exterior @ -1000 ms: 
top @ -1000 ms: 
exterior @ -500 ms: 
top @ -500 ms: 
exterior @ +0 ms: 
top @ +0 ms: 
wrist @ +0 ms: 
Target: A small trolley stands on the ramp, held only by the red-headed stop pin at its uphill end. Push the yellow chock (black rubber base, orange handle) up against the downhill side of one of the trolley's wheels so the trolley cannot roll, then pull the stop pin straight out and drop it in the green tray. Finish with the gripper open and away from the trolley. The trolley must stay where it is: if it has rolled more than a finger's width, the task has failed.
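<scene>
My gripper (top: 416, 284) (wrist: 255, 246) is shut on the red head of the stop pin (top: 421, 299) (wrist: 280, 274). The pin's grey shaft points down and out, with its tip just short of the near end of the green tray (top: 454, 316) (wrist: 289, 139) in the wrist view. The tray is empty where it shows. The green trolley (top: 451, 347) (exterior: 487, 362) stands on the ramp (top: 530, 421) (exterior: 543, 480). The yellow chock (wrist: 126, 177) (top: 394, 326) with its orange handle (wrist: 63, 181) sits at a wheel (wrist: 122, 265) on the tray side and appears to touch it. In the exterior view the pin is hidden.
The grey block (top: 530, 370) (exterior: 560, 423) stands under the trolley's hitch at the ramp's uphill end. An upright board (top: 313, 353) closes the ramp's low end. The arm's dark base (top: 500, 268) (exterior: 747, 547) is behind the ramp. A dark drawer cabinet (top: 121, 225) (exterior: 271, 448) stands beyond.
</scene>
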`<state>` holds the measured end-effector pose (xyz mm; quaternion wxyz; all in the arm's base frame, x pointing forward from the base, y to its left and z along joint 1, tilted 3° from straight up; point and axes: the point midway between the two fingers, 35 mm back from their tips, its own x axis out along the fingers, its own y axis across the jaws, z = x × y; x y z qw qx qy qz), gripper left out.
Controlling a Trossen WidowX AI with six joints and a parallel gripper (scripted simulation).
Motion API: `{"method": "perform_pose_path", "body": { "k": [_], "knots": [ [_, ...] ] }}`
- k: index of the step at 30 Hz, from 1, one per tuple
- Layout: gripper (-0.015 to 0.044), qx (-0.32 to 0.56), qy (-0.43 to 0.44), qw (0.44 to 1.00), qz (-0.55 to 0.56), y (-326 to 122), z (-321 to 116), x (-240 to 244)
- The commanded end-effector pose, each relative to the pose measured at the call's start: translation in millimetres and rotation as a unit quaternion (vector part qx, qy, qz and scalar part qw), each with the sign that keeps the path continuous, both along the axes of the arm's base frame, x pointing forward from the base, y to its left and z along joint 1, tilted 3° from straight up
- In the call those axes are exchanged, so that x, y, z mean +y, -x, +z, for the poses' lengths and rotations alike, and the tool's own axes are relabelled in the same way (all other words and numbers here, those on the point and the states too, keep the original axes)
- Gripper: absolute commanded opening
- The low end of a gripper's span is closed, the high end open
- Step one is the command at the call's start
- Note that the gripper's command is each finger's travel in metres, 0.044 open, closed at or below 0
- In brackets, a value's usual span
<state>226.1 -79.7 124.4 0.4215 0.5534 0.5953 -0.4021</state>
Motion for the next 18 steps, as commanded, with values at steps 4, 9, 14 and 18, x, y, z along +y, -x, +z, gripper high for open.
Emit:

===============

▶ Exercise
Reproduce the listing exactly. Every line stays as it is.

▶ Solution
exterior @ -1000 ms: 
top @ -1000 ms: 
exterior @ -500 ms: 
top @ -500 ms: 
exterior @ +0 ms: 
top @ +0 ms: 
wrist @ +0 ms: 
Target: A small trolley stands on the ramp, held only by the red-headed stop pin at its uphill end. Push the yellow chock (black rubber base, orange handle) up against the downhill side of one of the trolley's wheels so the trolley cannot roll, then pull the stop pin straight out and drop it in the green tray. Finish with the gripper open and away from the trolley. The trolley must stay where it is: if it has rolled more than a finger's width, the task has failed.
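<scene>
My gripper (top: 416, 284) (wrist: 255, 246) is shut on the red head of the stop pin (top: 421, 299) (wrist: 280, 274). The pin's grey shaft points down and out, with its tip just short of the near end of the green tray (top: 454, 316) (wrist: 289, 139) in the wrist view. The tray is empty where it shows. The green trolley (top: 451, 347) (exterior: 487, 362) stands on the ramp (top: 530, 421) (exterior: 543, 480). The yellow chock (wrist: 126, 177) (top: 394, 326) with its orange handle (wrist: 63, 181) sits at a wheel (wrist: 122, 265) on the tray side and appears to touch it. In the exterior view the pin is hidden.
The grey block (top: 530, 370) (exterior: 560, 423) stands under the trolley's hitch at the ramp's uphill end. An upright board (top: 313, 353) closes the ramp's low end. The arm's dark base (top: 500, 268) (exterior: 747, 547) is behind the ramp. A dark drawer cabinet (top: 121, 225) (exterior: 271, 448) stands beyond.
</scene>
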`<state>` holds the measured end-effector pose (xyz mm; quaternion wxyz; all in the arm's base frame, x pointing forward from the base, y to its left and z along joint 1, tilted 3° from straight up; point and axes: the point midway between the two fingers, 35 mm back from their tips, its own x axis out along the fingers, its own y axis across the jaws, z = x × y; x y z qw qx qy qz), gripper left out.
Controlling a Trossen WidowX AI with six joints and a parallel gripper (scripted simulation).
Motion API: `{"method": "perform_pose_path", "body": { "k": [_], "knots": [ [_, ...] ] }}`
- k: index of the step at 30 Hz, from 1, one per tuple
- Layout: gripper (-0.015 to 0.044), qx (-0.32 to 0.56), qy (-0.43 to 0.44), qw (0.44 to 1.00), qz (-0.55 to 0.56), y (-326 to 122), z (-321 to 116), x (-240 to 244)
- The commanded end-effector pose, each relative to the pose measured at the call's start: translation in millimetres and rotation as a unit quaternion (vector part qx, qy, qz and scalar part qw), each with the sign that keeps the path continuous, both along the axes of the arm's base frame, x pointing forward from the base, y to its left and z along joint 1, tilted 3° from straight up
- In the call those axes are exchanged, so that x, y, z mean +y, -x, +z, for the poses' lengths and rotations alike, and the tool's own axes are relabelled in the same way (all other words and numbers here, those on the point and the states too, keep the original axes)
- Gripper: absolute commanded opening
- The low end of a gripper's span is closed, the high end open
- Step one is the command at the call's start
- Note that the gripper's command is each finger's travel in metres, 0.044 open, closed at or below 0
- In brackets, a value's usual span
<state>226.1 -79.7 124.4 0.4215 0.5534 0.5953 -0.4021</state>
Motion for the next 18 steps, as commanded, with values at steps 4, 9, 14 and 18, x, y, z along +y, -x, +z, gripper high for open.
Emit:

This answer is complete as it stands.